Saturday, October 12, 2013

miss broadbent herself

The title of this blog is 'Little Betty Broadbent,' and for good reason. She was exquisite. Covered in 565 different tattoos by the end of her career, she was the ultimate Tattooed Lady. 

Betty began her love affair with tattoos when she was 14 years old. Within a handful of years she had a full bodysuit and a job with the Ringling Brothers Circus. She travelled the world with various sideshows and occasionally tattooed people herself. 
This is a woman to whom I am eternally grateful. She was beautiful, talented, and of course way ballsy. In a move of total badassery and an effort to challenge the traditional idea of beauty, Betty entered a beauty contest during a World Fair in the 1930s.
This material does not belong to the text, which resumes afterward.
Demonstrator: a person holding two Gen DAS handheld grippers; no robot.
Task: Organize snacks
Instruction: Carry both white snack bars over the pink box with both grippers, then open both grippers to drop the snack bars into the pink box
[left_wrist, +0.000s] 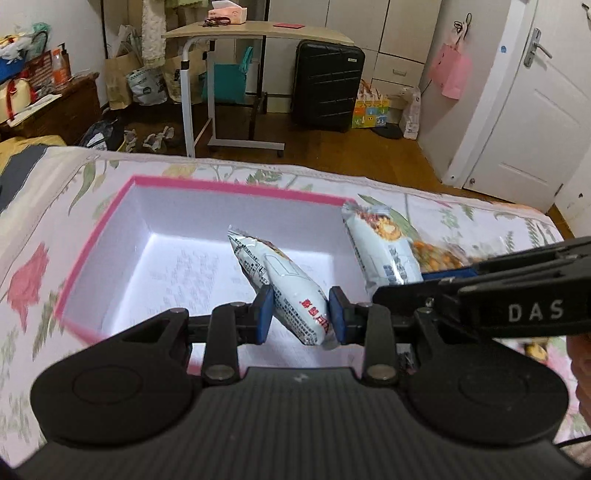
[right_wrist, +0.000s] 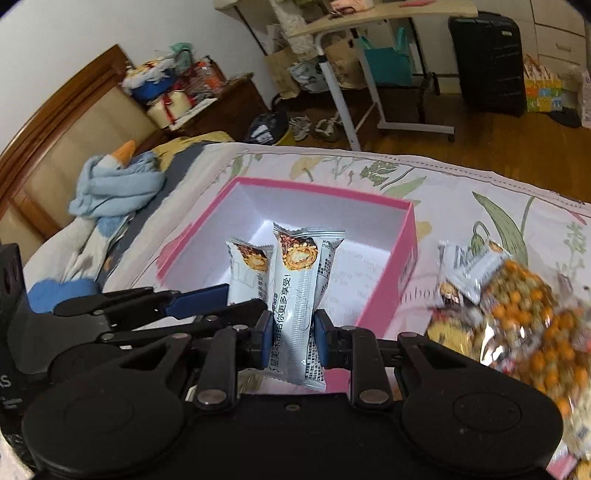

In a time when tattoos were reserved almost exclusively for sailors and vagabonds, she was undeniable beautiful. Although she didn't win the pageant, she played a major role in paving the way for future tattooed ladies to be seen for living art pieces they are. 
In the 1930s, and still today for the most part, tattooing was a boys' club. Betty was one of very few women to initially enter that world, and it all paid off when she was the first person, not just woman, to be inducted into the Tattoo Hall of Fame in 1981, sixteen years after her retirement and two years before her death.
When asked about her countless hours under the needle, Ms. Broadbent is quoted as saying “It hurt something awful, but it was was worth it.”